Tagging - Semantic Annotation

Using an RDF based thesaurus ds9 Semantic Web Technology is semantically annotating content of retrieved documents.

The RDF Tagger, a ds9 filter type, is processing a set of input documents, adding customized annotations to all chunks of text that match a concept or any of the synonyms of the concept provided in a thesaurus. The annotated concepts can be used in subsequent process steps for document classification based on occurrences of annotated concepts, to build document meta data information or to store normalized document information.

Concept Classification

As can be seen in the screen shot of the RDF Tagger filter type, the tagger supports hierarchical concepts. Its parameters require a root element of the concept hierarchy, the concept class and a relationship which describes the is-a-relationship.

Entity Recognition

Depending on the ontology that is used for tagging, the matched lexical terms and all defined synonyms can represent semantic entities that are recognized in the natural text of the document. These entities can be extracted from the document by subsequent filter steps for further analysis or statistical assessment.

Recognition of multiple types of entities can be achieved by processing several RDF Taggers subsequently. The RDF relations used to define the synonym-of relationship can be defined freely, thus there are no constraints as to what RDF based ontologies to use.

Ontology Management

ds9 filter types cannot only read from the triple store, they can also write to RDF containers, thus manage RDF ontology data.
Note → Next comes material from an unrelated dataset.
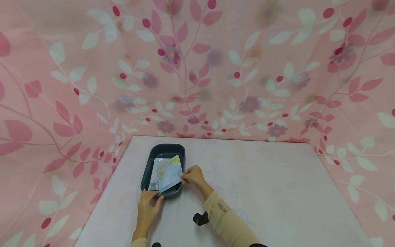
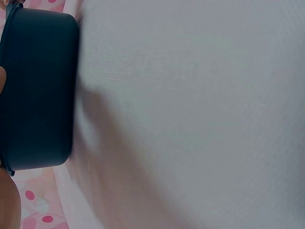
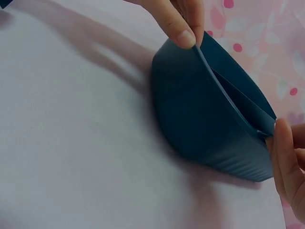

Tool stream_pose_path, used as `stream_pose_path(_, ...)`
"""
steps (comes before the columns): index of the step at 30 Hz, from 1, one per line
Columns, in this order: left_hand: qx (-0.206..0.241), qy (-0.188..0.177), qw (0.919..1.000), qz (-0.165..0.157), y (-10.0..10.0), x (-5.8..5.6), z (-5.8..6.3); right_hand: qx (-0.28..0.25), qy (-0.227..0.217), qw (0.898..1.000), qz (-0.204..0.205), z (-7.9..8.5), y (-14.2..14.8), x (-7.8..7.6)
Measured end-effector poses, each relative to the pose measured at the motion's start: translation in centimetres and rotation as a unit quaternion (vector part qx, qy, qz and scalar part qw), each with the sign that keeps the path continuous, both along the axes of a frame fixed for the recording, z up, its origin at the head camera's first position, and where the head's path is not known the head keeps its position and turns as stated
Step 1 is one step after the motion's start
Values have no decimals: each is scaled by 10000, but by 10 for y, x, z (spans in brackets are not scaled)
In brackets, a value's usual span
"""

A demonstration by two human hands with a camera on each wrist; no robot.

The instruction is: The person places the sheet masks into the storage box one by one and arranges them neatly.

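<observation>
A dark blue-grey oval-cornered basin (image 1: pixel 168 151) stands at the left part of the table. Two flat printed packets lie in it, overlapping: a pale blue and yellow packet (image 1: pixel 171 173) on top, tilted, and a whitish packet (image 1: pixel 154 176) partly hidden beneath. My right hand (image 1: pixel 194 176) pinches the top packet's right edge at the basin's right rim. At the near left corner my left hand (image 1: pixel 146 207) holds the basin's rim, its thumb and fingers spread along it. In the right wrist view the left hand's thumb (image 3: pixel 183 38) rests against the rim.
A white cloth covers the table (image 1: pixel 262 185), which reaches far to the right. Pink floral fabric (image 1: pixel 216 68) hangs behind and at both sides. A small black device (image 1: pixel 201 218) shows beside the right sleeve.
</observation>
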State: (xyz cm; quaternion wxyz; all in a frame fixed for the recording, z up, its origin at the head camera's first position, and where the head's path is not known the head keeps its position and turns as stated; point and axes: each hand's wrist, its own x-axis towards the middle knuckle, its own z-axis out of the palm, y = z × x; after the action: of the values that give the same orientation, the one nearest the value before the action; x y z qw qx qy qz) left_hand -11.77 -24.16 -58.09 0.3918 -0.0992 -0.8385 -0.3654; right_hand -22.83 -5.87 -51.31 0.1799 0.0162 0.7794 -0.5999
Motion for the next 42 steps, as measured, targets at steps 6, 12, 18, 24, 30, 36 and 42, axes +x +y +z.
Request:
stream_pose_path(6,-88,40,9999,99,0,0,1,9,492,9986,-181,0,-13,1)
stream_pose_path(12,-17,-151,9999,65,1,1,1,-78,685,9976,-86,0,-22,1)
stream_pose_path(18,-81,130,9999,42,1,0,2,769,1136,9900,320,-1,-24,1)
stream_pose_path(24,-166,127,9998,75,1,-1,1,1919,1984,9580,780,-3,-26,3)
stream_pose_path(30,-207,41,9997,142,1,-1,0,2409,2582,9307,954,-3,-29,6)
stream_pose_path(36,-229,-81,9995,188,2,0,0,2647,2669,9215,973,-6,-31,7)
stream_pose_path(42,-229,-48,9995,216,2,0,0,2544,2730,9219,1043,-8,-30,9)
By extracting concept data and meta information from websites or databases, e.g. special purpose Wikis, ds9 can automatically create ontologies or enrich existing ontologies very much like dbPedia is built and maintained by extracting concept information from Wikipedia.

Semantic Search

Semantic Search in ds9 implements query side semantics as well as content side semantics to improve the user's search experience and optimize search results:
  • At search time query terms are expanded with synonyms defined in RDF ontologies
  • Annotations in the connected SEARCHCORPUS® are used to build facets for a faceted search
Extracted concept classes can be used by the Semantic Search to classify search results and to build search facets based on identified concept classes allowing the user to drill down along the concept hierarchy.
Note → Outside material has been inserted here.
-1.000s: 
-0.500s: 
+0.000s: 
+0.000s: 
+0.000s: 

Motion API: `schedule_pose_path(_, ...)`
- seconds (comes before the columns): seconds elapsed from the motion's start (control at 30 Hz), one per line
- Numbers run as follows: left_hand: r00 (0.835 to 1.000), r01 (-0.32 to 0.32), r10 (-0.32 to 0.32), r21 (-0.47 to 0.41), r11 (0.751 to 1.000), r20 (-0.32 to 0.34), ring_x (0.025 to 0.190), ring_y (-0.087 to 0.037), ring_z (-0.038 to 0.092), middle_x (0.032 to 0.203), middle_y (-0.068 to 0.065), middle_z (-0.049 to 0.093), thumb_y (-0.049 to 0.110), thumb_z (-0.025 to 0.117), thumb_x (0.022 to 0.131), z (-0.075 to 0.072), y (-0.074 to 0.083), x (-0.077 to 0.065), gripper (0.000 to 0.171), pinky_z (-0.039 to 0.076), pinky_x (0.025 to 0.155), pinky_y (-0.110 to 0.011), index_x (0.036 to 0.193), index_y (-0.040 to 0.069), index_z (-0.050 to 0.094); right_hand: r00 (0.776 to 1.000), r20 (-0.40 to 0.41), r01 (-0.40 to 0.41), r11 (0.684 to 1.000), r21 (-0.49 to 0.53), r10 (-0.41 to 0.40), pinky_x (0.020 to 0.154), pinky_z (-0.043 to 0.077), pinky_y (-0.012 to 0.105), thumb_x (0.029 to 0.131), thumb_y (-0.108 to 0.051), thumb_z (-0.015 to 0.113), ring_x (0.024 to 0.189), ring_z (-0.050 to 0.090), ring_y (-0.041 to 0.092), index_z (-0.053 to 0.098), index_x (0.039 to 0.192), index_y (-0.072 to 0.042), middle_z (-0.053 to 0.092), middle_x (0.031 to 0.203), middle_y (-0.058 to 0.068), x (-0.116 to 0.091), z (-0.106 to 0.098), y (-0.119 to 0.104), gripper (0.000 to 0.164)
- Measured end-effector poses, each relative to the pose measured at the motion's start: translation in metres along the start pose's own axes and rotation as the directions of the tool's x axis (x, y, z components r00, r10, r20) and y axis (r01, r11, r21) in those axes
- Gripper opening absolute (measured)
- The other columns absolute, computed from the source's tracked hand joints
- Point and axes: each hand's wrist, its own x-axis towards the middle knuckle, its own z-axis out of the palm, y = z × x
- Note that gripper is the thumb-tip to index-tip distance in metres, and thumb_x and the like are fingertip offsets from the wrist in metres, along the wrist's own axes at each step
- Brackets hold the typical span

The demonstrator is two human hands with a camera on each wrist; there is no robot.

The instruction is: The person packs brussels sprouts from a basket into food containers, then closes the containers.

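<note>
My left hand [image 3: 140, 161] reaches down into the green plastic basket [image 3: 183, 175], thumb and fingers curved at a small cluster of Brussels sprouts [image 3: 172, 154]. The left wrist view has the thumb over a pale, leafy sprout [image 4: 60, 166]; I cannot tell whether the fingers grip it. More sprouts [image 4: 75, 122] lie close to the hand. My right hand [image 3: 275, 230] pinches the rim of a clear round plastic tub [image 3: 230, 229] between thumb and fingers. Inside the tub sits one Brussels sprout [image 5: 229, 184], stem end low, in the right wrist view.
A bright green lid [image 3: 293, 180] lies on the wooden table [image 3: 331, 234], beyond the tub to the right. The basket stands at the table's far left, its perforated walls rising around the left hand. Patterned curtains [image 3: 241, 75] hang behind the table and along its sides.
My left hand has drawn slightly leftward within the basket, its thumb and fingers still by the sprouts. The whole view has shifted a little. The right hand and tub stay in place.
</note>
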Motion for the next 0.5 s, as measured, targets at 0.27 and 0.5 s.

Semantic search can use Recognized Entities, e.g. location, industry, ..., to build facets for a faceted search as well. Search results can be either accumulated by selecting multiple facets or further restricted.

Query Term Expansion

By defining RDF ontologies for Query Term Expansion, the user can automatically expand search terms by their synonyms. While the user is typing a search term, the Query Term Expansion queries the RDF files for matching concepts. Once the user selects a concept, this concept is marked for Query Term Expansion.

When the user hits expand query, all marked concepts are automatically expanded and converted into a valid search query. The user can edit this query manually before submitting it.